Etika Pelayanan Konsep etika dan layanan sering digambarkan sebagai hubungan yang didasarkan pada kesepakatan bersama, loyalitas, atau keselarasan. Starratt (1994) dilambangkan bahwa etika kepedulian membutuhkan "kesetiaan kepada orang" dan hal mutlak dan cinta. Itu berkaitan murah dengan keadilan dan banyak lagi dengan pelayana individu sebagai orang yang unik. Etika ini berakar dalam karya (1982) analisis Gilligan perkembangan moral Kohlberg dan penulis berikutnya seperti Noddings (1984, 2005) dan Beck (1994). Keterkaitan alami tercermin dalam pertengkaran Beck bahwa " hubungan komunal antara orang-orang berarti bahwa kesejahteraan masing-masing erat terkait dengan kesejahteraan lain ... sehingga merawat orang lain, pada kenyataannya, merawat diri sendiri ". Rucinski dan Bauch (2006) menyerukan di sekolah administrator harus didasarkan pada etika layanan dan keyakinan akan kesucian manusia hubungan dan kebaikan manusia dalam organisasi sekolah.
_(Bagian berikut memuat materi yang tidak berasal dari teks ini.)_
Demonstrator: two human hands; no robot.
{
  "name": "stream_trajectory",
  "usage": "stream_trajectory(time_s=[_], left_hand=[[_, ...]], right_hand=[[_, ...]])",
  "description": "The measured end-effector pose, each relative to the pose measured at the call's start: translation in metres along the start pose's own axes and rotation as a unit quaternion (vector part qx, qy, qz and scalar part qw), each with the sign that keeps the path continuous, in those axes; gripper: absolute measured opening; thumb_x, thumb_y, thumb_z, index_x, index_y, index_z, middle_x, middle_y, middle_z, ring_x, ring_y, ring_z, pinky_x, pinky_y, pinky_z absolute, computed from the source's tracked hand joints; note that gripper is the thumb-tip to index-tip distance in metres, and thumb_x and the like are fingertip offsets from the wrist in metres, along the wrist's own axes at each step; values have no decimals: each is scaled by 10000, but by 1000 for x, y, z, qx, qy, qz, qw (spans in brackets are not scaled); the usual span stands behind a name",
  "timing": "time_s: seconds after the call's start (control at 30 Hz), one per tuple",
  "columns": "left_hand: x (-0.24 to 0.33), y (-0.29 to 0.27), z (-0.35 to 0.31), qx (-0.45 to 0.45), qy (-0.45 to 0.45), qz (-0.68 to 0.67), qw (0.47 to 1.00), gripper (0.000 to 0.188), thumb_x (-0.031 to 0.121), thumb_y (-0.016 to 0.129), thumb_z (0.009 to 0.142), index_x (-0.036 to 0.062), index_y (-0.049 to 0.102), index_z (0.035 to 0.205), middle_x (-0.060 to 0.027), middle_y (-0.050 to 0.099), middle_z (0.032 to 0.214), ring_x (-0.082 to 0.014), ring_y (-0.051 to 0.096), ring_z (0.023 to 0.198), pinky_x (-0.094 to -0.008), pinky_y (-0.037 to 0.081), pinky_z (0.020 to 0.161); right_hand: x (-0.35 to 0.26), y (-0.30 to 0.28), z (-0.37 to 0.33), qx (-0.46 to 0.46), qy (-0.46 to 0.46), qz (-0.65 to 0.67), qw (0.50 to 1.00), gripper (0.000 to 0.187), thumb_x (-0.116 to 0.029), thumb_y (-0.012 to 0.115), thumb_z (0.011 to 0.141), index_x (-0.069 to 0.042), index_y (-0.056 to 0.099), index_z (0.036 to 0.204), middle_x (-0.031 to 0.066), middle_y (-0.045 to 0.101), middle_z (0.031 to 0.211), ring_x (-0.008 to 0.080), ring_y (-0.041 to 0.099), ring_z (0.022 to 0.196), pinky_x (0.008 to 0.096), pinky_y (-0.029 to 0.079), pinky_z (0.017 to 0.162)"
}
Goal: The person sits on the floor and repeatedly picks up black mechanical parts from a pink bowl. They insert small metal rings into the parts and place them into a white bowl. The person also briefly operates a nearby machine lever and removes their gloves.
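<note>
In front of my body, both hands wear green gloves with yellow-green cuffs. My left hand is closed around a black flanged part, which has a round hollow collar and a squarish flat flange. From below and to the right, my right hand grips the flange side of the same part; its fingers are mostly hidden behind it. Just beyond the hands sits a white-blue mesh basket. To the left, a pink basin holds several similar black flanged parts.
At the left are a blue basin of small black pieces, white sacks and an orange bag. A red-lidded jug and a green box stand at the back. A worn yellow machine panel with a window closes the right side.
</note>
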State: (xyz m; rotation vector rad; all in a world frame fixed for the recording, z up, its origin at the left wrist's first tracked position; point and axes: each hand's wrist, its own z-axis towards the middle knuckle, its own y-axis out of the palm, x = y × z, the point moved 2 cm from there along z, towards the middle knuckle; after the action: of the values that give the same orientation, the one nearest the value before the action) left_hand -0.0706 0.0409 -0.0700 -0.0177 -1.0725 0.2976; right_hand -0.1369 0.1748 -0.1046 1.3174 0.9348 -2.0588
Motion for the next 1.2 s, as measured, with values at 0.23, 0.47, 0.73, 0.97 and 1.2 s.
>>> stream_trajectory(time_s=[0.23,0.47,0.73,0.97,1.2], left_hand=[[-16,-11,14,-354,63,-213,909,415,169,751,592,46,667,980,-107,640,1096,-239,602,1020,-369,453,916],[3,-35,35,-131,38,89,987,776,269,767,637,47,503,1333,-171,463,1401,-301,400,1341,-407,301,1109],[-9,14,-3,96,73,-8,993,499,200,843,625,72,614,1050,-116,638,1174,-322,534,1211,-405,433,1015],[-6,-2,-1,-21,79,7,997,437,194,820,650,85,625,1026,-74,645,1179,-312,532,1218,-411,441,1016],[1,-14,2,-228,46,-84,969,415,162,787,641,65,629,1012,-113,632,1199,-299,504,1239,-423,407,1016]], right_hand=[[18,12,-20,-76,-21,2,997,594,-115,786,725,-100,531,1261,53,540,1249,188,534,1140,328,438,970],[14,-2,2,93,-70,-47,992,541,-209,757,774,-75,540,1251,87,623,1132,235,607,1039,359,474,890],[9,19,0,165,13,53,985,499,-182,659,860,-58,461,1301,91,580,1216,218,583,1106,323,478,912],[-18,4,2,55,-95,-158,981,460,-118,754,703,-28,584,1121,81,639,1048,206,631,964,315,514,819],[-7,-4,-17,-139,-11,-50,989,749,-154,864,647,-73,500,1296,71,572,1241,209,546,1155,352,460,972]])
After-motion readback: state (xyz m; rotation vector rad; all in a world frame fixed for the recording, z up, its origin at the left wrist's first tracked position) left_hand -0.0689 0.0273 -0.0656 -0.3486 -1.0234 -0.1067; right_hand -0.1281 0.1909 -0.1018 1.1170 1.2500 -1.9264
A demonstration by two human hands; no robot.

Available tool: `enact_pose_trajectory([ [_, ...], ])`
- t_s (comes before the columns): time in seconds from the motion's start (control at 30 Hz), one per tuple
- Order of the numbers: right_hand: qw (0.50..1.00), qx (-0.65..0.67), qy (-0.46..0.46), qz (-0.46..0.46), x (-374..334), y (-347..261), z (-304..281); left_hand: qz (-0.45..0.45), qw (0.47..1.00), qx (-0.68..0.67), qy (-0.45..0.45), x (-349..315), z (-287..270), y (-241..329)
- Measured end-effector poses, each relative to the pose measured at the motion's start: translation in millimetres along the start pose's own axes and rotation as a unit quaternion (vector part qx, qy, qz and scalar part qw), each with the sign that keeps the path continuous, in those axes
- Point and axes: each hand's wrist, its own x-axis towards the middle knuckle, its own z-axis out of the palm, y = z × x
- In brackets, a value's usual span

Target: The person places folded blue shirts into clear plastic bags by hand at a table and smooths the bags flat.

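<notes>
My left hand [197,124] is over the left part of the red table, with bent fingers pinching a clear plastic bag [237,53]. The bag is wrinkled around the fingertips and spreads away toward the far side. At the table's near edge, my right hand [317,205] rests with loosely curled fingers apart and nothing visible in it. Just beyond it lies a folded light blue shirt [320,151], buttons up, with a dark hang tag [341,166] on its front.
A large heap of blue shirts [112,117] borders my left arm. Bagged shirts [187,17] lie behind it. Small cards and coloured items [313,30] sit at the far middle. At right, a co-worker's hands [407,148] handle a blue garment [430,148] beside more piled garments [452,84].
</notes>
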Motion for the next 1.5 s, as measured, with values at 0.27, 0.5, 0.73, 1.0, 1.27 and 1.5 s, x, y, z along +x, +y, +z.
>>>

Noddings (2005) dan Sergiovanni (1992) telah menantang status etika keadilan sebagai dominan di kalangan paradigma etika dalam pendidikan dan hukum dan telah meminta lebih memperhatikan konsep-konsep seperti loyalitas, kepercayaan, dan pemberdayaan. Namun, sedangkan oposisi teoritis untuk dominasi etika kemajuan keadilan pemahaman teoritis dan menyediakan ruang untuk penggunaan etika layanan, akademisi rutin menyerukan dua etika harus seimbang (Sernak, 1998; Shapiro & Hassinger, 2007; Stefkovich, 2006). Stefkovich diidentifikasi faktor intrinsik untuk konsep ini:
1. Memahami diri baik sebagai terpisah dari dan dalam hubungannya dengan masyarakat,
2. Membangun komunitas sekolah pluralistik adil dan demokratis; dan. Mengalami kebebasan pribadi untuk sepenuhnya berfungsi dalam masyarakat. Hubungan antara etika layanan dan kepentingan terbaik adalah mendalam dalam terang Rucinski dan Bauch ini (2006) panggilan untuk pemimpin pendidikan harus didasarkan pada etika layanan dan keyakinan akan kesucian manusia hubungan dan kebaikan manusia dalam organisasi sekolah. Demikian pula, Shapiro dan Hassinger (2007) menyarankan bahwa etika ini meminta di sekolah administrator untuk mempertimbangkan konsekuensi dari keputusan mereka dantindakan dengan mempertimbangkan pertanyaan rekening seperti: Siapa yang akan mendapatkan keuntungan dari apa yang saya memutuskan? Yang akan terluka oleh tindakan saya ? Apa efek jangka panjang dari keputusan yang saya buat hari ini? Dan jika saya dibantu oleh seseorang sekarang, apa yang harus saya lakukan di masa depan tentang memberikan kembali kepada individu ini atau masyarakat pada umumnya? Singkatnya, etika pelayanan
berakar pada membangun hubungan, kepercayaan, dan kasih sayang bagi oran lain.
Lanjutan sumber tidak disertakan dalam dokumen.